## Work request
Restate word for word the lines of the listing below, from its first line through the line with "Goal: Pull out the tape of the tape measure", without the pictures.

═════ Recorded data ═════

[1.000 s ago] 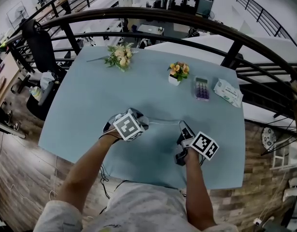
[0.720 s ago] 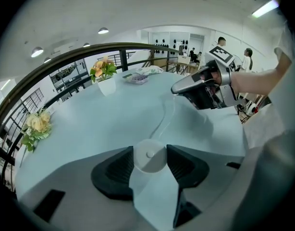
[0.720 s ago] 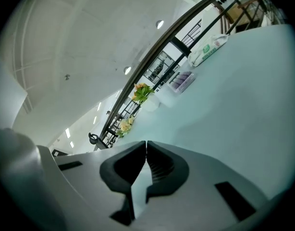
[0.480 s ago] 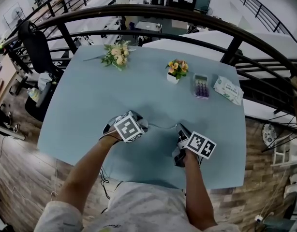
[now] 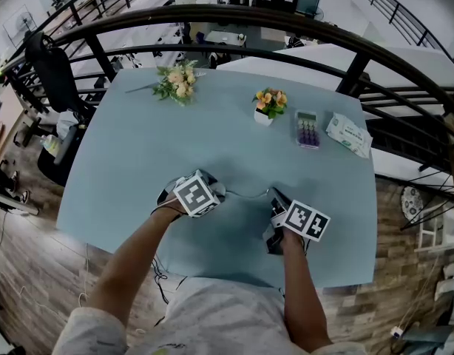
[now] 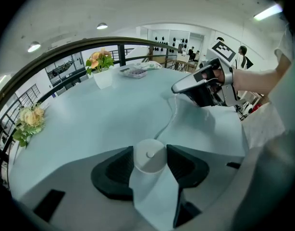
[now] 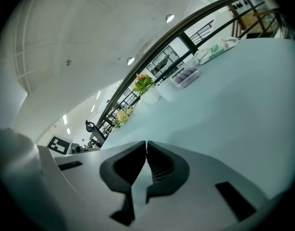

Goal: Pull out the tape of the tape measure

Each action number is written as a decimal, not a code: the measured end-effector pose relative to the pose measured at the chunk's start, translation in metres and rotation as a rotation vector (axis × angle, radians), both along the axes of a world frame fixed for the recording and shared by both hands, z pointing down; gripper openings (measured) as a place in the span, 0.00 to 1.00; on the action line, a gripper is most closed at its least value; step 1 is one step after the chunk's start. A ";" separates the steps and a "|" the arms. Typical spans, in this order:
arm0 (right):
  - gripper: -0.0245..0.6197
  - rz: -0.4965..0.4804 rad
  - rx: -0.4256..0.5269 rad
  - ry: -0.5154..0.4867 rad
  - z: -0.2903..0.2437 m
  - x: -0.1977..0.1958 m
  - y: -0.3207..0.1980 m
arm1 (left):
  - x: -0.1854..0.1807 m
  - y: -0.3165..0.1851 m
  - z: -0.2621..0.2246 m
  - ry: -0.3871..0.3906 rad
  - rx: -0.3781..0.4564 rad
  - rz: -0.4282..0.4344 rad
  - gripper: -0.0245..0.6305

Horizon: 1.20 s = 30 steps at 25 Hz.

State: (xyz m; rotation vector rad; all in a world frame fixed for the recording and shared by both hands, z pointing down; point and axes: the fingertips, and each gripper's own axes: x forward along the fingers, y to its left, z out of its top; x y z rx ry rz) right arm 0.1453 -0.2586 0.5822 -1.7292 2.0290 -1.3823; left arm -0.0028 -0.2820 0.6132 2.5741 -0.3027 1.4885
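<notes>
A round white tape measure point(image 6: 148, 159) sits between the pads of my left gripper point(image 6: 150, 149), which is closed on its case just above the pale blue table point(image 5: 138, 161). A thin white tape point(image 6: 165, 121) runs out of the case across the table to the tip of my right gripper point(image 6: 175, 87). In the head view the tape point(image 5: 248, 194) spans the short gap between the left gripper point(image 5: 216, 191) and the right gripper point(image 5: 272, 194). In the right gripper view the jaws of my right gripper point(image 7: 146, 147) are pressed together; the tape end itself is hidden there.
A loose bouquet point(image 5: 177, 82) lies at the far left of the table. A small white pot of flowers point(image 5: 269, 106), a purple tray point(image 5: 307, 132) and a pack of wipes point(image 5: 348, 137) stand at the far right. A dark railing point(image 5: 286, 32) curves behind the table.
The head view has shifted a little. The right gripper has edged slightly left, still holding the tape; the left gripper stays on the case.
</notes>
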 end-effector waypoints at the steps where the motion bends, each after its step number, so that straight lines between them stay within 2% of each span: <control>1: 0.06 -0.001 0.000 0.000 0.000 0.000 0.000 | 0.000 0.000 0.000 -0.001 -0.001 0.000 0.37; 10: 0.06 -0.006 0.002 0.026 -0.001 -0.002 -0.002 | 0.003 0.003 0.000 0.041 -0.027 -0.016 0.37; 12: 0.06 -0.003 0.001 0.041 0.000 0.000 -0.001 | 0.004 0.003 -0.001 0.052 -0.031 -0.024 0.40; 20: 0.17 0.000 -0.007 0.070 -0.001 0.001 0.000 | 0.003 0.002 -0.005 0.047 -0.011 -0.025 0.42; 30: 0.18 -0.003 0.009 0.087 -0.011 0.003 0.002 | 0.007 0.002 -0.022 0.089 0.004 -0.051 0.42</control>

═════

## Answer to this task
[1.000 s ago] 
[0.720 s ago] 
[0.720 s ago] 
[0.480 s ago] 
[now] 
[now] 
[now] 

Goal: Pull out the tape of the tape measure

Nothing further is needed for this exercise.